__Exercise aim__.
Your whole reply should be the lines from the one that contains "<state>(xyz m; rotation" through the last line of the listing, copied exactly.
"""
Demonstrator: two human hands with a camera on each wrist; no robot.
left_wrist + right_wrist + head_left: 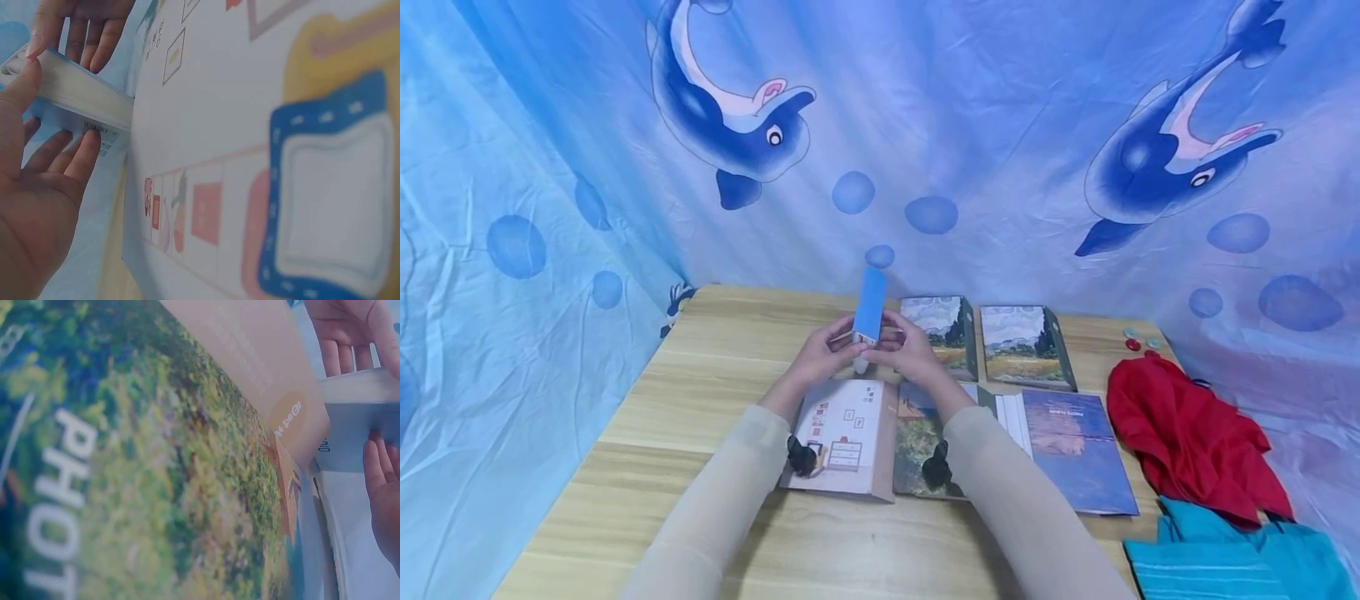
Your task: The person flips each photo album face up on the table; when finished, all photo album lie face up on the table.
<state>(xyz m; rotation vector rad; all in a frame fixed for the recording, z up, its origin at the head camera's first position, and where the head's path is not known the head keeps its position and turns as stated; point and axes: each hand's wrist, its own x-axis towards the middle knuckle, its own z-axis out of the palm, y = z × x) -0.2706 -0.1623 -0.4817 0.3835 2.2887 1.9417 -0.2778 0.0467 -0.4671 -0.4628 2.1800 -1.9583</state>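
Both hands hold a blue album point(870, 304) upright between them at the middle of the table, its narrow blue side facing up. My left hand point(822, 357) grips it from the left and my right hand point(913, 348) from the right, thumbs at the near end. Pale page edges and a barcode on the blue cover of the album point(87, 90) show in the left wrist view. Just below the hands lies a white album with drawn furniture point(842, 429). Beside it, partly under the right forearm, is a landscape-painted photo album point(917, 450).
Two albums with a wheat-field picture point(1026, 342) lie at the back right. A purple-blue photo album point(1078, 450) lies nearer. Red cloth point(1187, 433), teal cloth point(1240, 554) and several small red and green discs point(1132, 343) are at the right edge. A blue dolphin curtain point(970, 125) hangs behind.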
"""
__The answer__.
<state>(xyz m; rotation vector rad; all in a frame fixed for the recording, z up, its origin at the head camera's first position, and where the head's path is not known the head keeps its position and turns as stated; point and axes: each hand's wrist, its own x-axis towards the middle knuckle, its own z-axis out of the palm, y = z × x) -0.2706 -0.1623 -0.4817 0.3835 2.2887 1.9417 -0.2778 0.0467 -0.4671 -0.4628 2.1800 -1.9583</state>
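Both hands hold a blue album point(870, 304) upright between them at the middle of the table, its narrow blue side facing up. My left hand point(822, 357) grips it from the left and my right hand point(913, 348) from the right, thumbs at the near end. Pale page edges and a barcode on the blue cover of the album point(87, 90) show in the left wrist view. Just below the hands lies a white album with drawn furniture point(842, 429). Beside it, partly under the right forearm, is a landscape-painted photo album point(917, 450).
Two albums with a wheat-field picture point(1026, 342) lie at the back right. A purple-blue photo album point(1078, 450) lies nearer. Red cloth point(1187, 433), teal cloth point(1240, 554) and several small red and green discs point(1132, 343) are at the right edge. A blue dolphin curtain point(970, 125) hangs behind.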

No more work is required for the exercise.